One kitchen down. One to go. We had settled into the new house and now economic reality set in. Moving is an expensive business. The balance on my credit cards proof of the drain of the past few months. To redress the balance of my leaking ship I needed to find a teaching kitchen as soon as possible and get back to work.
Our town, for all its restaurants and event locations has a paucity of teaching kitchens available. Years ago, I had looked at opening a full scale, seven days a week cooking school much in the vein of the excellent Gourmandise School in Santa Monica, however the logistics of the project, the cost of renting a suitable kitchen in Santa Barbara and the fact that the city has a tiny population compared to the metropolis that is Los Angeles quickly put paid to that plan. The numbers just didn’t pencil out. My school was small. I taught a few classes a week and ideally needed to find a space that I could rent for a few hours or half a day at a time. The key was the availability and the layout. Restaurants kitchen are designed for efficient food production, which doesn’t necessarily translate to a good teaching space which needs to be more open plan. I also needed a space where we could sit and eat the meal prepared as all my cooking classes were, and still are, structured around a three-course meal.
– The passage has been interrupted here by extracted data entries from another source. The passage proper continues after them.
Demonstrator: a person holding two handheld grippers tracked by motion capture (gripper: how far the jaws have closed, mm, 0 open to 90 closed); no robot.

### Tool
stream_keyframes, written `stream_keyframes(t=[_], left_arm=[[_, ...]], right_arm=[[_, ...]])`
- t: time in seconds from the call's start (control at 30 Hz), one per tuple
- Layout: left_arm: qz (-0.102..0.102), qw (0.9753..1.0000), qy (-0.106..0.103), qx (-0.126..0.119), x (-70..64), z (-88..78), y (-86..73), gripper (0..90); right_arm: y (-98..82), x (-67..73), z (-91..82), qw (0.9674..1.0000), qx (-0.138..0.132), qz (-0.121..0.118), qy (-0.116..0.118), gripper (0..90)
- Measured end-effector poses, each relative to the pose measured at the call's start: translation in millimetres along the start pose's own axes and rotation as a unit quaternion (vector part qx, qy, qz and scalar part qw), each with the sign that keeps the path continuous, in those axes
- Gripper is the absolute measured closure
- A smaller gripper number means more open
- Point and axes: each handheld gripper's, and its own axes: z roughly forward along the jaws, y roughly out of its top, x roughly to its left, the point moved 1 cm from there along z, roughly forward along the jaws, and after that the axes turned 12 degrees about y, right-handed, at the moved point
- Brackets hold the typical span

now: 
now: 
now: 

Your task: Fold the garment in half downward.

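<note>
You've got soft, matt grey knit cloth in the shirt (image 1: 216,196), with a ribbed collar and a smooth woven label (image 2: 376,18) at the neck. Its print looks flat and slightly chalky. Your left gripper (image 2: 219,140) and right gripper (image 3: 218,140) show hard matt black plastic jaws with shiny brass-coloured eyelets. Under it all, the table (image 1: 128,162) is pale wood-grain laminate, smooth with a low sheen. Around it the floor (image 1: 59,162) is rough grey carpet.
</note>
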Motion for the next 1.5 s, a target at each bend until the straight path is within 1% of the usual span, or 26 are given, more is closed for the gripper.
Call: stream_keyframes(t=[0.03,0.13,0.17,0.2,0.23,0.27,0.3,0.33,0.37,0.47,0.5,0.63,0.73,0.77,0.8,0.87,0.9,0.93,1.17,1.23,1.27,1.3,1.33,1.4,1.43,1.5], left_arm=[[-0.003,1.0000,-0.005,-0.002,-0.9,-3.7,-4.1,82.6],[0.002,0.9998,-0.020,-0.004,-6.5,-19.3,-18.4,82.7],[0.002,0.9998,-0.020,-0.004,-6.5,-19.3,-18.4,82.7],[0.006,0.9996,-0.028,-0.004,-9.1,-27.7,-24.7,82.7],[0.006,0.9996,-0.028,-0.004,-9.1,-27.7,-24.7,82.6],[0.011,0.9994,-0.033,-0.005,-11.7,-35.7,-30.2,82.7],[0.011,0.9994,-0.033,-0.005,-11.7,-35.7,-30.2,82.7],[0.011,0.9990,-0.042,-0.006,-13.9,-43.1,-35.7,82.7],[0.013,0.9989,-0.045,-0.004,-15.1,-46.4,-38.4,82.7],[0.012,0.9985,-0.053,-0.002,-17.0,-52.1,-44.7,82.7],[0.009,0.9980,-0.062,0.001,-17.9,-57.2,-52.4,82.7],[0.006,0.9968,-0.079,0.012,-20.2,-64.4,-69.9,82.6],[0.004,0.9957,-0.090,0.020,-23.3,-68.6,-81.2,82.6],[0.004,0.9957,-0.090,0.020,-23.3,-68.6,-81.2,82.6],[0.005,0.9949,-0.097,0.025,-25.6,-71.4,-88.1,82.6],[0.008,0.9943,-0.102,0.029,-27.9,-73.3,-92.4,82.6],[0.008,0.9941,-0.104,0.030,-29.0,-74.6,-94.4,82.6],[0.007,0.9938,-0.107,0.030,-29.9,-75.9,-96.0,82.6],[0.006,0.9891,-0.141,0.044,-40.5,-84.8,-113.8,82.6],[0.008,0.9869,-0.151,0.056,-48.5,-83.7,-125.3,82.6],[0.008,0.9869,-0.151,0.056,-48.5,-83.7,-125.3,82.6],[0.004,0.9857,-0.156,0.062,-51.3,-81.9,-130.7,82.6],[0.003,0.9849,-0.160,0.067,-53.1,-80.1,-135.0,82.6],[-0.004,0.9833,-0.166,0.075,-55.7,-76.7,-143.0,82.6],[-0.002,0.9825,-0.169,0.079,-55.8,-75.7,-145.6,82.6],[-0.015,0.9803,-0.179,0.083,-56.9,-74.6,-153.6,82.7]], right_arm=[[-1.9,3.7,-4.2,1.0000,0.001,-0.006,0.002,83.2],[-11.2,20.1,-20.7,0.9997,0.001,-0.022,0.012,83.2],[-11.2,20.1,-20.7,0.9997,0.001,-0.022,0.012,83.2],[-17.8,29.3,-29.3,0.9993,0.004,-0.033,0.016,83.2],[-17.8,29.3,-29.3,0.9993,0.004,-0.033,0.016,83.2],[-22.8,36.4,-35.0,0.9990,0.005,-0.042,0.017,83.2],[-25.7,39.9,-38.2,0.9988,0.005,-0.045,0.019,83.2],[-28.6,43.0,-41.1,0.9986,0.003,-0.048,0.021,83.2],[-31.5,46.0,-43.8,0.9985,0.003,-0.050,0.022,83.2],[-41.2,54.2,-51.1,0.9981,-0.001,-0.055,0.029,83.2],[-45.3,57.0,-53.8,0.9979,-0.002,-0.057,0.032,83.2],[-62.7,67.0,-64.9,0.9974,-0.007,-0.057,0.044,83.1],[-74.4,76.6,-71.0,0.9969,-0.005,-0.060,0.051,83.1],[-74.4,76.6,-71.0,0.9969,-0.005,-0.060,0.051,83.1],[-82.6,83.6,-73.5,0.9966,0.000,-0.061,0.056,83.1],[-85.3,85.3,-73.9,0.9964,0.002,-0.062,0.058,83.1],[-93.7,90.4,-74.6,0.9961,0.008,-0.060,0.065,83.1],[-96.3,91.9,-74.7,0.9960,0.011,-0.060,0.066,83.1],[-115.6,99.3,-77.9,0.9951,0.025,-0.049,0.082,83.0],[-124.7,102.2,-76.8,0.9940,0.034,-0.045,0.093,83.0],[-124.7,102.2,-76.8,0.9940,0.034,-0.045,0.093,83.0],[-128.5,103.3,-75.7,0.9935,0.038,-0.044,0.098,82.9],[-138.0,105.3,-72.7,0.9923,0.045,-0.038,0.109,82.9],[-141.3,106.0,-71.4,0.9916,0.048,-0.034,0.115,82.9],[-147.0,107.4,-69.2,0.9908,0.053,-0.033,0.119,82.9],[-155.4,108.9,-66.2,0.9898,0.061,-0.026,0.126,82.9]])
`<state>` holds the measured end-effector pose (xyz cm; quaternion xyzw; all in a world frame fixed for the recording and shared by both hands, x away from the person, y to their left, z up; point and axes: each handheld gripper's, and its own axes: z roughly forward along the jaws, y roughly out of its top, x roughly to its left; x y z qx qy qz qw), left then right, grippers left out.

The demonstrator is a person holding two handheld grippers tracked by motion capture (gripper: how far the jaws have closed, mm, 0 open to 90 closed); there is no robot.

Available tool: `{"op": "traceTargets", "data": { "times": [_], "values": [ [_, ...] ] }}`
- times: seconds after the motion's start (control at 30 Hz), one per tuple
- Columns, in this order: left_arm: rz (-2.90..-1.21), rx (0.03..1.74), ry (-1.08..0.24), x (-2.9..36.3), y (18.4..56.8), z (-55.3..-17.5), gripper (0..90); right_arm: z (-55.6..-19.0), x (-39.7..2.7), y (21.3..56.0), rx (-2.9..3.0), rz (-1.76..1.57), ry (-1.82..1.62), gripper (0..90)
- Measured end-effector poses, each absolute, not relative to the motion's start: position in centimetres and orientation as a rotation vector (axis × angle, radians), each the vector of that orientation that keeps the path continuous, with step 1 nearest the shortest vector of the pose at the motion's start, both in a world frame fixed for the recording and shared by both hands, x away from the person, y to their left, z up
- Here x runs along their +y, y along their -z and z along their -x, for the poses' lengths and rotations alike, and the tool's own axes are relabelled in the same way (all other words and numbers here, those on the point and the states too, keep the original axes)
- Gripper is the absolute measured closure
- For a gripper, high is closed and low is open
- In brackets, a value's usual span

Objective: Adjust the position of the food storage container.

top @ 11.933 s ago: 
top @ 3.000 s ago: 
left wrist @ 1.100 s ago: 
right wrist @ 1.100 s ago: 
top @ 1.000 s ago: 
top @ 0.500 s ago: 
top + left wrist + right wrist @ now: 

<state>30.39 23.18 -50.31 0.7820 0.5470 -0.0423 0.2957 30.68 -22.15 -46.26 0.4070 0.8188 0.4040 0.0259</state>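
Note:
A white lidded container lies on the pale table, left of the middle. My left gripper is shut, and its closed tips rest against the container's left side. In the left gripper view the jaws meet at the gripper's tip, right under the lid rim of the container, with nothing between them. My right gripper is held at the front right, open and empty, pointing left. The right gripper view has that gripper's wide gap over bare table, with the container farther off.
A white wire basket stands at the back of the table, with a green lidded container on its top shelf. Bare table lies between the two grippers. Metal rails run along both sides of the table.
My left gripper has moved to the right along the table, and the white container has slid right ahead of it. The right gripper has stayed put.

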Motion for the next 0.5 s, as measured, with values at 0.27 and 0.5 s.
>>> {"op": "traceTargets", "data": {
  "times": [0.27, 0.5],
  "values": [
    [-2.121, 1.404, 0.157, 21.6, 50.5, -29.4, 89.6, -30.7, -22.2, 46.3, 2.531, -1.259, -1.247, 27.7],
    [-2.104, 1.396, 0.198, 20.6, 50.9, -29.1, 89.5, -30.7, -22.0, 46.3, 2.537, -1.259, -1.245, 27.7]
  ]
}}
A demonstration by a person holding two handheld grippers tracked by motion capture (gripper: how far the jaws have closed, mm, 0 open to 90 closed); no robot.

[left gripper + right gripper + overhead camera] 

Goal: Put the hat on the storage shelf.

Pascale’s Kitchen came about in a rather haphazard and circuitous manner. Long dreamt of and styled on a Chez Panissesque Bistro, I started teaching classes because I realized, sadly, that I would never open a restaurant. I have no professional food training. I went to business school and worked in the property development business, yet always toyed with the idea of doing something with food, my longtime passion.
I was taught to cook by my mum and grandmother. Mostly Provencal cooking, with the some Indian dishes thrown in with mum, with whom I learnt to make, amongst other things Tarte a l’onion, dahls, curries, lentil soups, garlic studded legs of lamb, roast chickens and apple crumble; classic French cuisine with my grandmother whose family came from Normandy, full of crème fraiche and good butter with dishes like Poulet a l’estragon, Lapin a la moutarde, gratins, braises, béchamel and other classic sauces. We are a large family with generations of passionate cooks often discussing plans for dinner while making lunch. Even our picnics were elaborate. There were always a lot of people around the table be it in a field or a dining room. Meals for twelve-sixteen-twenty people didn’t faze us as everyone pitched in. I cooked my way through summer holidays in my teenage years, one summer supplying local restaurants with cakes making enough to pay for jaunt to Venice, and for friends in college, all of us crammed in the small kitchen of my freezing flat, books piled on chairs, tumbling aside as we ate rib sticking food and studied for exams. It was good, hearty, home cooked food, without too much refinement.
My father, a bon vivant and a man with a passion for the finer things in life introduced my brother and I to the delights of fine dining at a very young age, his well-thumbed Guide Michelin in hand as he took us along on his gastronomic tours of France. Those were heady times, and we were so, so fortunate to experience the finest of French gastronomy. This multipronged approach to my culinary education sparked a lifelong interest in making interesting, flavor filled food and cooking for others. I loved the conviviality that gathering people around a table brought about and longed to be part of that world, somehow. I imagined, even dreamt of unusual creations that would stupefy my guests. Ha! I soon realized just how much I had to learn.